One of the greatest challenges in colorectal cancer management is to accurately diagnose the tumor stage and determine proper adjuvant therapy. In early CRC, surgery may be all that is required [31
]. In more advanced cancer, other treatments, such as chemotherapy or radiation therapy, may be required [33
]. So, detection of the tumor stage seemed to be very important. Currently, the TMN staging system of tumors continues to be the gold standard for clinical stages in world wild. However, identifying the lymph node metastasis and distant metastasis with TNM staging system is difficult. For the TNM staging system, the screening of distant metastasis is primarily determined by imaging studies (CT, MRI or PET-CT), ultrasound, and by direct visualization and palpation during operation. These common examination methods have poor detection of early distant metastasis, such as CRC patients with less than 1 cm liver metastasis [35
]. Our study found that pMEK5 could be helpful in the pathological study of CRC, especially for the classification of different stages in CRC and early distant metastasis, which would improve efficacy of multimodal therapy and allocation of resources, sparing patients from unnecessary procedures.
Moreover, Kaplan-Meier analysis of the survival curves showed a significantly worse 5-year disease-free (log-rank test, P = 0.002) and 5-year overall survival rate (log-rank test, P < 0.001) for patients whose tumors overexpressed pMEK5. This suggests that pMEK5 protein is a biomarker identifying a poor prognosis for patients with colorectal cancer.
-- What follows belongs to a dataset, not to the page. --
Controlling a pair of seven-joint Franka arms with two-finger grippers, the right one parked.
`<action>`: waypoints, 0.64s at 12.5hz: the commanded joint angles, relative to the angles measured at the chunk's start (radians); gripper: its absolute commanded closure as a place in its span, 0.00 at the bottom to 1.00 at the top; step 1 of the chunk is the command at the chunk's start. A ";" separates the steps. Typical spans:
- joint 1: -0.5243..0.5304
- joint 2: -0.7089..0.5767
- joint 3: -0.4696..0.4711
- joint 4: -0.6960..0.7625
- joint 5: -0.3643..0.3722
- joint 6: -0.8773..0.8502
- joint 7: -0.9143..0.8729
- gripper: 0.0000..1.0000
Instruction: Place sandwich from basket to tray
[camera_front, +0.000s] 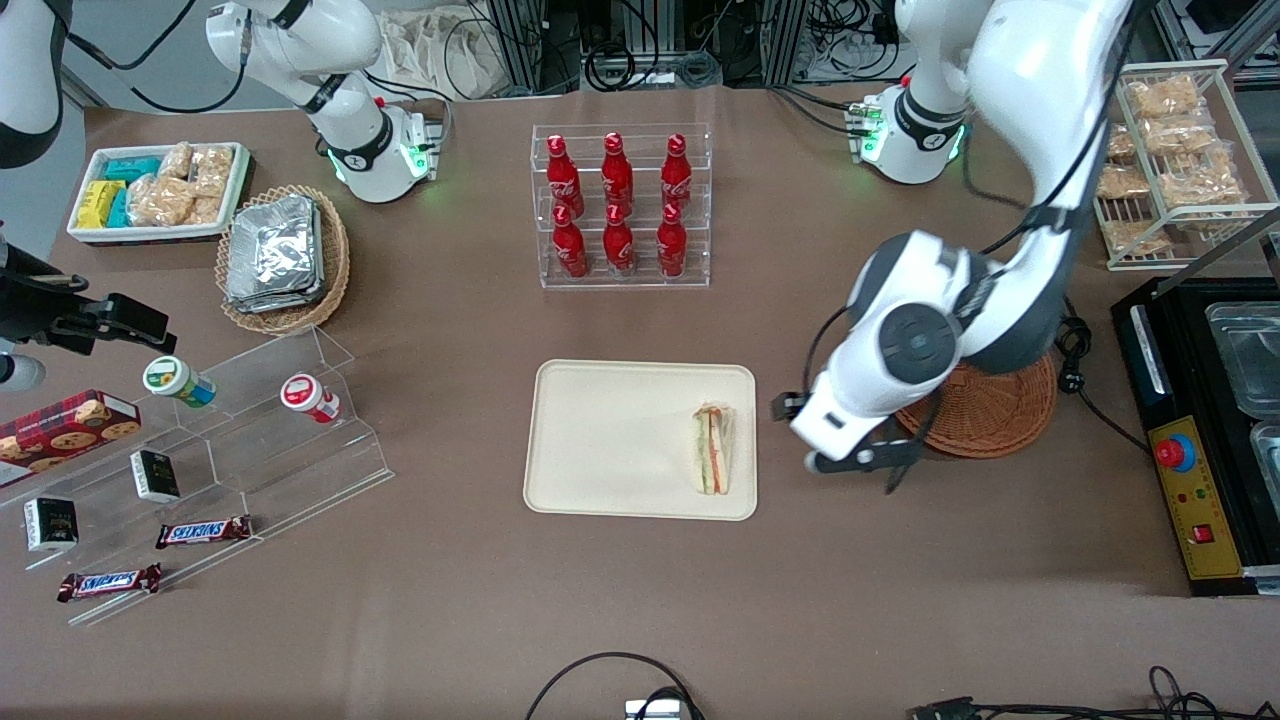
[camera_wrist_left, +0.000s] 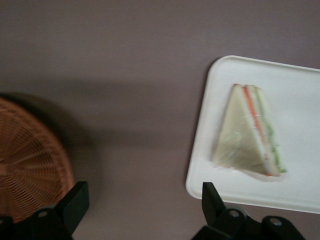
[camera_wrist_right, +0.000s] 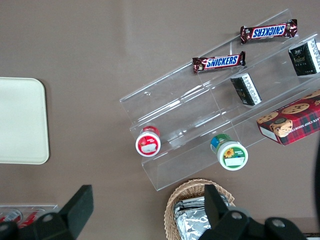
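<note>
The sandwich (camera_front: 713, 450) lies flat on the tray (camera_front: 600, 440), apparently delivered, so the gripper (camera_wrist_left: 140, 210) hangs spread and empty between it and the basket (camera_front: 990, 412).

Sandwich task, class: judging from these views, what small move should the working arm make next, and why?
Probably lift the tool up and away to a rest pose. The sandwich already lies on the tray, near the edge closest to the basket. The tool hangs open and empty over bare table between tray and basket, so nothing seems left to carry.
</note>
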 joint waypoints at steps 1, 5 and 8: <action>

However, multivariate analysis showed that pMEK5 expression is not a biomarker for a worse prognosis (DFS: P = 0.139; OS: P = 0.071). Our results demonstrate that pMEK5 expression was correlated with a worse prognosis, but that pMEK5 was not an independent prognostic factor for CRC. The key reason may be due to the lack of adequate cases.
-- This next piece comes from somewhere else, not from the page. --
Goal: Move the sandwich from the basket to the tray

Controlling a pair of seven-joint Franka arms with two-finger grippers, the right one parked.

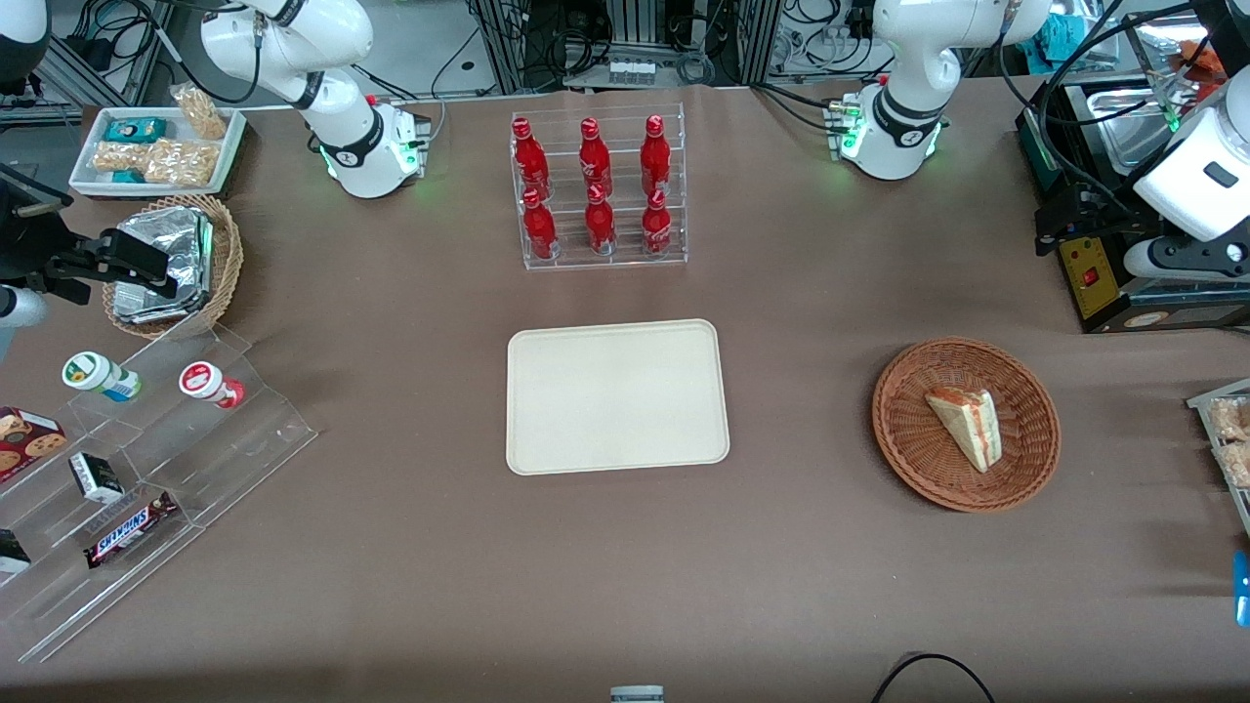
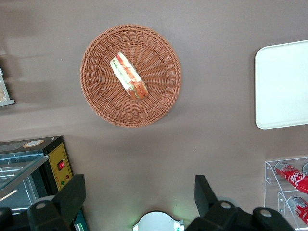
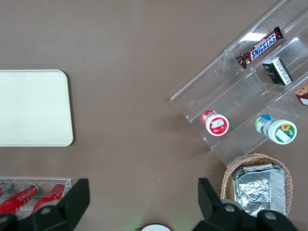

However, this study is retrospective look at the expression of pMEK5 in the CRC tissue, it is not able to establish if the expression of the pMEK5 is after CRC has occurred. And the mechanism of actions for pMEK5 protein is not known and needs further investigation. Patients with colorectal cancer whose pMEK5 expression is elevated may require a more powerful adjunctive therapy and intensive follow-up. Whether pMEK5 has value clinically as a biomarker for therapeutic approaches in patients with colorectal cancer should be followed up with additional appropriately, designed studies.